══ PROVIDED DATA ══

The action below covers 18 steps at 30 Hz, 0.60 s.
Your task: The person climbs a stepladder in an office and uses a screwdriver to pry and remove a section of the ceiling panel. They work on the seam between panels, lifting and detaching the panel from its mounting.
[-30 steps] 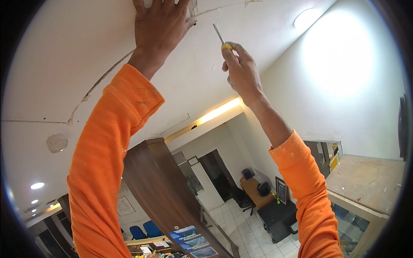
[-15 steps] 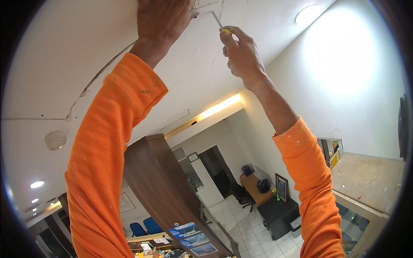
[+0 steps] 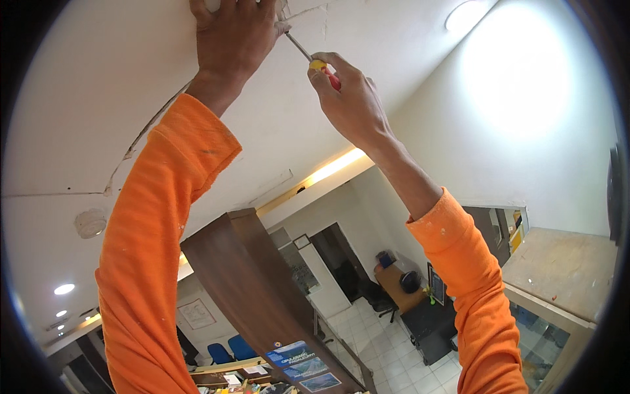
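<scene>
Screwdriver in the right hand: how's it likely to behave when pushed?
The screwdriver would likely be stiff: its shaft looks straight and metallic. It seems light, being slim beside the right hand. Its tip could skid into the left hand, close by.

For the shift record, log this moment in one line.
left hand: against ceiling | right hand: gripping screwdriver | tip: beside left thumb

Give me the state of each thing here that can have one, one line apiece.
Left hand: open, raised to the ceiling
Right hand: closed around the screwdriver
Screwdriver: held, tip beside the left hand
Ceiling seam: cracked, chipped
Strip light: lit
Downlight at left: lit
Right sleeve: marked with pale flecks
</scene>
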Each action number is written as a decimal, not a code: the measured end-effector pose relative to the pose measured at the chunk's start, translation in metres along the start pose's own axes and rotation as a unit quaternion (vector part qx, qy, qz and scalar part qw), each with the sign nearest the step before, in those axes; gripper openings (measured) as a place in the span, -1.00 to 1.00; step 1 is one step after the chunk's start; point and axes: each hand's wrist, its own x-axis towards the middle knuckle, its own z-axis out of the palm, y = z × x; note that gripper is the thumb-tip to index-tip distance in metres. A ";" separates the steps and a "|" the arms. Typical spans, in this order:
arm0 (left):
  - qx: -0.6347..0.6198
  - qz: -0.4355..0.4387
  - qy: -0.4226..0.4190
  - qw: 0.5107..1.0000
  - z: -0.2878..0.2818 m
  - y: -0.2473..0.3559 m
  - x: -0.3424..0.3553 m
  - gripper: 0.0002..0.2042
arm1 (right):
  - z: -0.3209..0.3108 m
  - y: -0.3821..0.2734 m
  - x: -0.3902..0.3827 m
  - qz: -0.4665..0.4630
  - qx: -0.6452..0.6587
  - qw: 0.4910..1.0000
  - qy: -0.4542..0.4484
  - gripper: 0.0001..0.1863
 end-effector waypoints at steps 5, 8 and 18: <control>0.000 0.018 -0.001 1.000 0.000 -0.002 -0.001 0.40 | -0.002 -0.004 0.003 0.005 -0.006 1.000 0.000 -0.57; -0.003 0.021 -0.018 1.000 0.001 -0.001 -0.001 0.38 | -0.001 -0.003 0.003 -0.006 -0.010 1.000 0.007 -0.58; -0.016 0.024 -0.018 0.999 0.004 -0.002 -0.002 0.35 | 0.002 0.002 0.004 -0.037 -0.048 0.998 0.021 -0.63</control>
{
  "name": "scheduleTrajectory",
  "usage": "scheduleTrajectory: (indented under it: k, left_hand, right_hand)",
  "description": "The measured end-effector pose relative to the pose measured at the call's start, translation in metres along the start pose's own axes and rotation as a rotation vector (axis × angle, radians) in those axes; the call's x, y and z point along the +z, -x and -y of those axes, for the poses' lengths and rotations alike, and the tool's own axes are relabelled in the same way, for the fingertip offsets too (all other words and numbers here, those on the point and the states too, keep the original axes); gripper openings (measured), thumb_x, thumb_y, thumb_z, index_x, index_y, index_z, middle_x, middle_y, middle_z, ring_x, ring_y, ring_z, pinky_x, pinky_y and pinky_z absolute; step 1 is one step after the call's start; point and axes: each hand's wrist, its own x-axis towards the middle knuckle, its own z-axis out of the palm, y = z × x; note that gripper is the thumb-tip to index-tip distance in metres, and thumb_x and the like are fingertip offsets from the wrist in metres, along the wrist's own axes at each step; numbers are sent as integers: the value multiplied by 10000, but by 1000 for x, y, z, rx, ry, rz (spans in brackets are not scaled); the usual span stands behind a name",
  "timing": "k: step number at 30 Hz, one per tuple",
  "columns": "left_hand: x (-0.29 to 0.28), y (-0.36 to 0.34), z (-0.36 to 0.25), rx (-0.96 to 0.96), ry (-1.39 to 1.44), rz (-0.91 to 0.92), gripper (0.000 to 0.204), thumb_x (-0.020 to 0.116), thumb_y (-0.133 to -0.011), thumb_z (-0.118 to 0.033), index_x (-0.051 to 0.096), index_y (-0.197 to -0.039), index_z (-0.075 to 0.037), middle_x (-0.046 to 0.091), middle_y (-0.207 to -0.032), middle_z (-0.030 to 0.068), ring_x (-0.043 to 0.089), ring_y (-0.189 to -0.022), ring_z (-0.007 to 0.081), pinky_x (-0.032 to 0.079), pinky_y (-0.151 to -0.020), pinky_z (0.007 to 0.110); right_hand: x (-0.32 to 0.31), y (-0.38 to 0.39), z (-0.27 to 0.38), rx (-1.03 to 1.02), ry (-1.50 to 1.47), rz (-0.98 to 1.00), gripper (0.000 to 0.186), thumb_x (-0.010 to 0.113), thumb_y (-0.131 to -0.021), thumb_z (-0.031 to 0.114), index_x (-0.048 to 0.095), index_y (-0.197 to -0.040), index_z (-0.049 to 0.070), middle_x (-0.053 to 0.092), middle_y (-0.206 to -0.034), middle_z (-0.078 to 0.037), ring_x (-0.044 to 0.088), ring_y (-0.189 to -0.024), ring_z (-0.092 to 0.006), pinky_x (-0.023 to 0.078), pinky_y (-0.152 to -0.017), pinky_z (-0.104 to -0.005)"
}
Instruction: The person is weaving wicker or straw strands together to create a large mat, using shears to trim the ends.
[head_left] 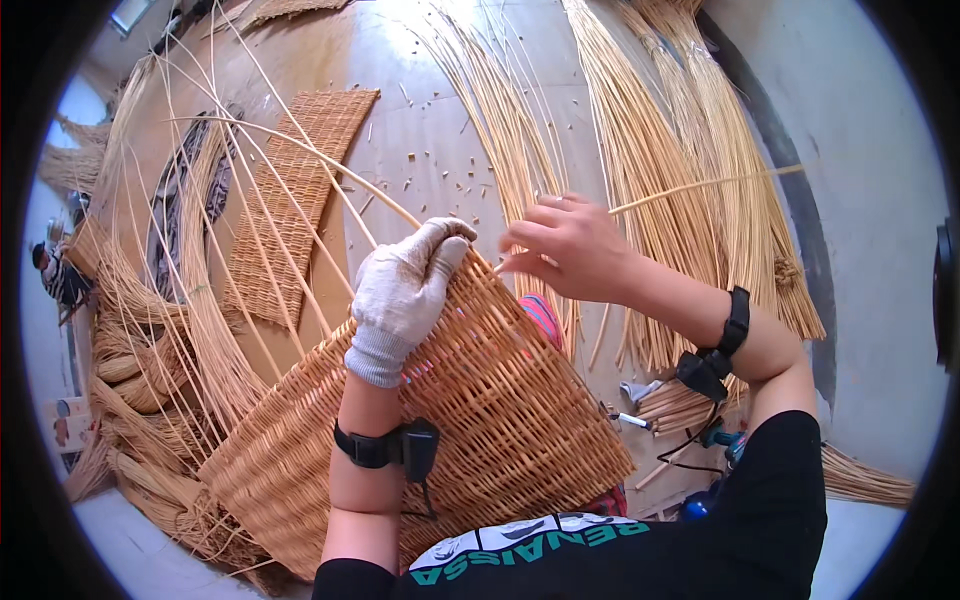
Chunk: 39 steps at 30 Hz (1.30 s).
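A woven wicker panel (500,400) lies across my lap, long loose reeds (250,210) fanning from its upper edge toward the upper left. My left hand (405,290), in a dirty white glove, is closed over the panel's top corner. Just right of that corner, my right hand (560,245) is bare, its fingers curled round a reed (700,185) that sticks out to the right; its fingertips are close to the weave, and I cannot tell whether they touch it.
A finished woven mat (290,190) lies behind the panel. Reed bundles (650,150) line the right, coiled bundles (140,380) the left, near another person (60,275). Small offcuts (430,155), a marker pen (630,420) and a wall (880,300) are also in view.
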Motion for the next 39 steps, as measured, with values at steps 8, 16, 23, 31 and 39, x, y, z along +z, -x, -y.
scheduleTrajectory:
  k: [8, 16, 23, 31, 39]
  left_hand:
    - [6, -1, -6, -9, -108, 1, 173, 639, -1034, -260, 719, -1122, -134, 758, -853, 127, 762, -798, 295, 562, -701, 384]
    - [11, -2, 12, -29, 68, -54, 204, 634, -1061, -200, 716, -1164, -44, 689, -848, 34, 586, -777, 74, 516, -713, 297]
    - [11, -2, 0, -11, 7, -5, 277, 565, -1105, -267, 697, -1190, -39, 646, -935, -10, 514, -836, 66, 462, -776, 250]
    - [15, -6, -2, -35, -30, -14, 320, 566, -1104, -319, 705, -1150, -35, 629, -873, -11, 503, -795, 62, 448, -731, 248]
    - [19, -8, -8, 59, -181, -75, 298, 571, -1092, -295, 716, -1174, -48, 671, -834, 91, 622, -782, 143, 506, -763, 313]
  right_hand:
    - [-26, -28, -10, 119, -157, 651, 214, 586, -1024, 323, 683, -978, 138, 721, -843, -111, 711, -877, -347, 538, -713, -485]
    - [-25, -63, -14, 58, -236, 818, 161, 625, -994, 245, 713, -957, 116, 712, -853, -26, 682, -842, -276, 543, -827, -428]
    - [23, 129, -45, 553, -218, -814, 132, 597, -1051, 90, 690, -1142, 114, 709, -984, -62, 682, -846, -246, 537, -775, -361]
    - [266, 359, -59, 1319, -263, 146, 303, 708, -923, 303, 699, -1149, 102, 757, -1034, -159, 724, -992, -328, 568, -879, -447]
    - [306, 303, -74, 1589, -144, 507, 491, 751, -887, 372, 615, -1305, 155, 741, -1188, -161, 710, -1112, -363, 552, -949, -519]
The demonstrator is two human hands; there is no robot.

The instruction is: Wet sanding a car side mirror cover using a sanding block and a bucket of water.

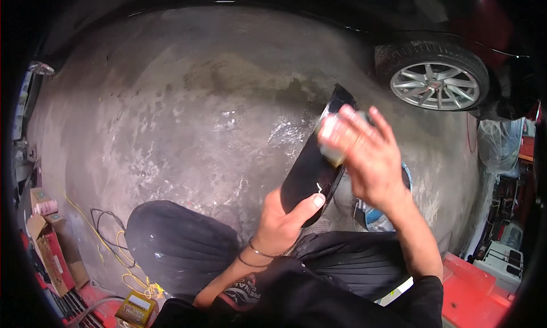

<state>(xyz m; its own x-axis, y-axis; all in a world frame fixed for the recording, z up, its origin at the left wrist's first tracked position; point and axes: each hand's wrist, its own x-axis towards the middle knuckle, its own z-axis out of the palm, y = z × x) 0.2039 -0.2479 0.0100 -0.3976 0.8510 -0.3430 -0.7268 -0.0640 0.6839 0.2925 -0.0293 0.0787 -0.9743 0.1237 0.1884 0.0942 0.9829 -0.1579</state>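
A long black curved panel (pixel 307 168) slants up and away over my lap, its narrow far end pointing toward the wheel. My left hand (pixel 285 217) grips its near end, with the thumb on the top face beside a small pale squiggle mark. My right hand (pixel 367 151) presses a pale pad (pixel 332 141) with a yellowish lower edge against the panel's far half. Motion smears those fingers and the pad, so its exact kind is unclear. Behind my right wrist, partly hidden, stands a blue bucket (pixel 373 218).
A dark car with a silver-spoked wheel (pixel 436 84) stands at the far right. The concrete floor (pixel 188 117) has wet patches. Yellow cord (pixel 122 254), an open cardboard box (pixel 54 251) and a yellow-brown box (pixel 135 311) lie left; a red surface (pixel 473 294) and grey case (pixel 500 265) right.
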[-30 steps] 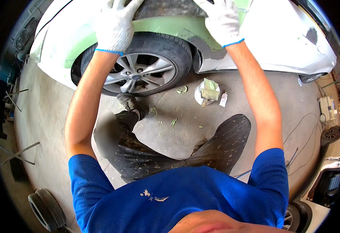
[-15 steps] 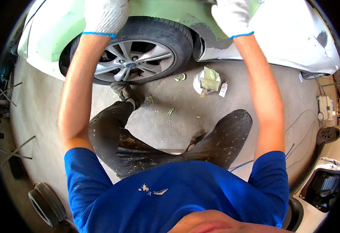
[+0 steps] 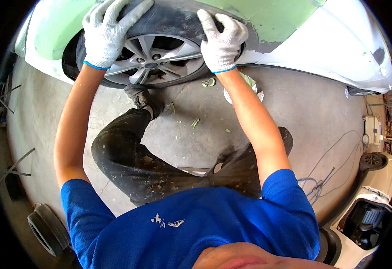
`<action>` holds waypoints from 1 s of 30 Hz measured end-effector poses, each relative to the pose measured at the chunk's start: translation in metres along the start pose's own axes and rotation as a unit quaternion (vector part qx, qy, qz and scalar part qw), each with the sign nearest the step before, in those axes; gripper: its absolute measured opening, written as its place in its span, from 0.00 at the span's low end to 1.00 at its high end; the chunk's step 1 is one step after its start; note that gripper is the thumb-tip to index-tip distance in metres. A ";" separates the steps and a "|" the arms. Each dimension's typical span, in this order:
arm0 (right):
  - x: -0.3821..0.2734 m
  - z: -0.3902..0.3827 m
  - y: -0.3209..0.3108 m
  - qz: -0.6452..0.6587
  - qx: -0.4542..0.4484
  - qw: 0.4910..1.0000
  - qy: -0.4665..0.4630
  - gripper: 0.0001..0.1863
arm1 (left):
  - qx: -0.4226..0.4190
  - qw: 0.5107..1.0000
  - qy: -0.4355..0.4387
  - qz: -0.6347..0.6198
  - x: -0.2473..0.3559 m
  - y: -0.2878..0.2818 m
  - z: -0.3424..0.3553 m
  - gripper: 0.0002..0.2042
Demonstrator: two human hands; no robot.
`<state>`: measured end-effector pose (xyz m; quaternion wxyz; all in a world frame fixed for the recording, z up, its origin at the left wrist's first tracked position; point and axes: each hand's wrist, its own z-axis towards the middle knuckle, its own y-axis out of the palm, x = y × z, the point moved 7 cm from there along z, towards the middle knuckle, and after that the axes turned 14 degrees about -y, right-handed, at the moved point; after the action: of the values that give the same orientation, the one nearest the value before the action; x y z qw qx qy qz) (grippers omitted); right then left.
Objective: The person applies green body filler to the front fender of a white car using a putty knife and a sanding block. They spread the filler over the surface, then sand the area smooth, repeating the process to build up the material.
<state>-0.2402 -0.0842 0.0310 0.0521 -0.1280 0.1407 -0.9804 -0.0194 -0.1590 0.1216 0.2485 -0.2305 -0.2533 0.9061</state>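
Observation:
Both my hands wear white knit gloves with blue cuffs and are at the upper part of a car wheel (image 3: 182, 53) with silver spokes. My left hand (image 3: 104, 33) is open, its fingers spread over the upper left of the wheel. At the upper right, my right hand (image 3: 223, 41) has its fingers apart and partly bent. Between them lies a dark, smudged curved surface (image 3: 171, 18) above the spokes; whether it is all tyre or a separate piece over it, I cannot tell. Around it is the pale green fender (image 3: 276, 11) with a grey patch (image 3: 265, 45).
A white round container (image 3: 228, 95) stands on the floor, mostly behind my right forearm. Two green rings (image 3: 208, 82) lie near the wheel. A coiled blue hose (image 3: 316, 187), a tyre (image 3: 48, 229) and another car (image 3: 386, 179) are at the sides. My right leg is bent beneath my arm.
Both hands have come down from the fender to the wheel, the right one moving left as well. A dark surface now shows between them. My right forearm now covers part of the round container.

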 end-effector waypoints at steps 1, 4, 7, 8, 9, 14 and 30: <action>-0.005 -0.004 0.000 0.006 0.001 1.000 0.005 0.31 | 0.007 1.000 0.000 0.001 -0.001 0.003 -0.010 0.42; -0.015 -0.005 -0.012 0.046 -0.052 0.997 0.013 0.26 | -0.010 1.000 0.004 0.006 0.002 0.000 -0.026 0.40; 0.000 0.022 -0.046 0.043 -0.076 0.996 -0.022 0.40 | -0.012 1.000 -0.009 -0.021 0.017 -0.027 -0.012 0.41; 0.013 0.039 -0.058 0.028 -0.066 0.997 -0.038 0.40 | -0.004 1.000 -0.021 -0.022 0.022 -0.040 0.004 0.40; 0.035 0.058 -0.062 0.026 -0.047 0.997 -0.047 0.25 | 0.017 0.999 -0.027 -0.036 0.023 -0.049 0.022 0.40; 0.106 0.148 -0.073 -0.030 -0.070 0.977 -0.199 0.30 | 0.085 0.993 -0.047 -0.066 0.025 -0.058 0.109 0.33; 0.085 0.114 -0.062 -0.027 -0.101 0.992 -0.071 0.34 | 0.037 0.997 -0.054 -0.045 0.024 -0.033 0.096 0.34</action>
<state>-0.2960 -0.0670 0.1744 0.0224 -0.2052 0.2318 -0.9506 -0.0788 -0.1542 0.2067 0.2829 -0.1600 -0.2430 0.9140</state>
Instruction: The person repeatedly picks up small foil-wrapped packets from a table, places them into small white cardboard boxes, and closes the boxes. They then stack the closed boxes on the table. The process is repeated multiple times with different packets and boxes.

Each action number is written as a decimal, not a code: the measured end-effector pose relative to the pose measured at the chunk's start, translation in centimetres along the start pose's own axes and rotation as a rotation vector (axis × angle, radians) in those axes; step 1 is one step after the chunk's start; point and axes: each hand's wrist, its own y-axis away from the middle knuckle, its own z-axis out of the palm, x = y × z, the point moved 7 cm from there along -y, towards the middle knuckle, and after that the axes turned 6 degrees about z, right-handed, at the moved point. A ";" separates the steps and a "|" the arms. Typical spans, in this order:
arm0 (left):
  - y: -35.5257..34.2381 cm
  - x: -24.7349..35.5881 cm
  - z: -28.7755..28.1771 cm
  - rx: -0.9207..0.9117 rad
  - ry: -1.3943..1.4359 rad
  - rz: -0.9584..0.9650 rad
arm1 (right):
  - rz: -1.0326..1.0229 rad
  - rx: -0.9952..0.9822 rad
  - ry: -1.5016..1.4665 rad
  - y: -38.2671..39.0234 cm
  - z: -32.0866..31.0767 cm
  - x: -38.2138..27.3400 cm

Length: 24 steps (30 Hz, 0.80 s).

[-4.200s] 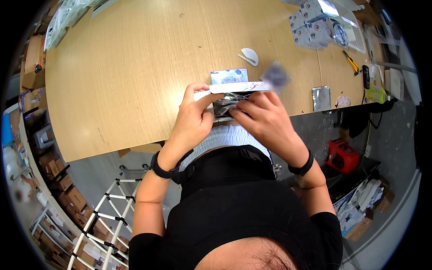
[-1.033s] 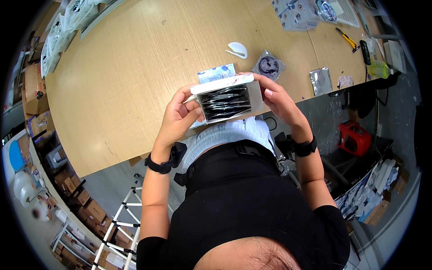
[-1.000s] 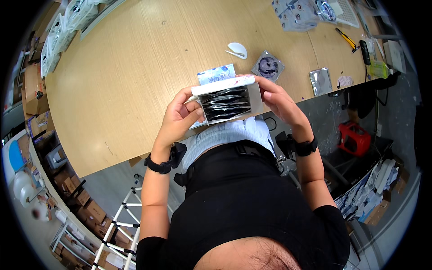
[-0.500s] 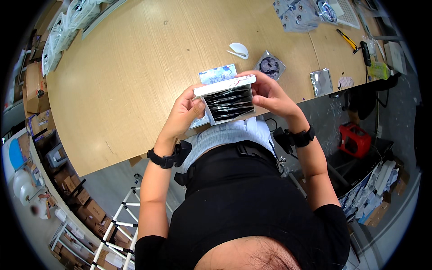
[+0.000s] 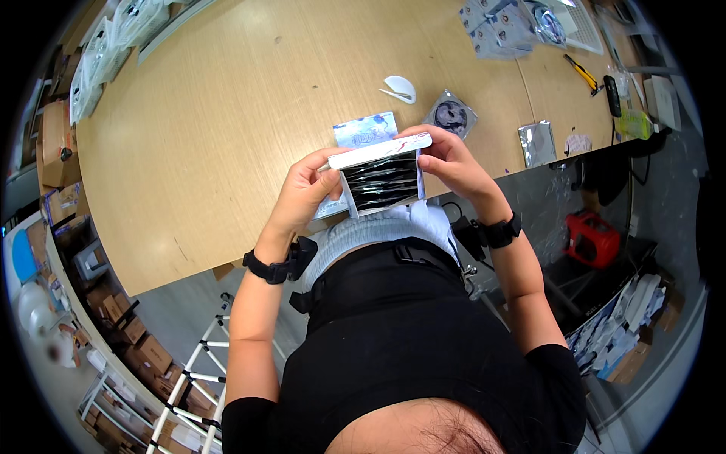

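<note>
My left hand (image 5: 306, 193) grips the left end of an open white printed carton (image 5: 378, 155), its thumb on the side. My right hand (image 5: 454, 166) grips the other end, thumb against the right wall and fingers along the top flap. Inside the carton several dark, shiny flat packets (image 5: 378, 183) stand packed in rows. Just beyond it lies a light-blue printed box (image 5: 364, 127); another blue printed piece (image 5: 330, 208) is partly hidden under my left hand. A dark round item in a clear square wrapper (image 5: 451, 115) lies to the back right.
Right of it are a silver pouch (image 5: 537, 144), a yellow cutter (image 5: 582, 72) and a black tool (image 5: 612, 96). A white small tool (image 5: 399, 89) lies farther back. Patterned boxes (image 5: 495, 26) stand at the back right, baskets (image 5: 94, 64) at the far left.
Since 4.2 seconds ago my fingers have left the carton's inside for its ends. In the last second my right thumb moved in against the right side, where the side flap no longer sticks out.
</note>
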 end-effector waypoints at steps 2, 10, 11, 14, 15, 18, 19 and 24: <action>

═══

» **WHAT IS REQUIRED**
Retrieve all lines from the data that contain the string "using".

» **RESULT OF THIS EXERCISE**
Instruction: The person is weaving wicker or straw strands together to create a large mat, using shears to trim the ends.
The instruction is: Wet sanding a car side mirror cover using a sanding block and a bucket of water.
Objective: The person applies green body filler to the front fender of a white car using a putty knife and a sanding block. They spread the filler over the surface, then sand the area smooth, repeating the process to build up the material.

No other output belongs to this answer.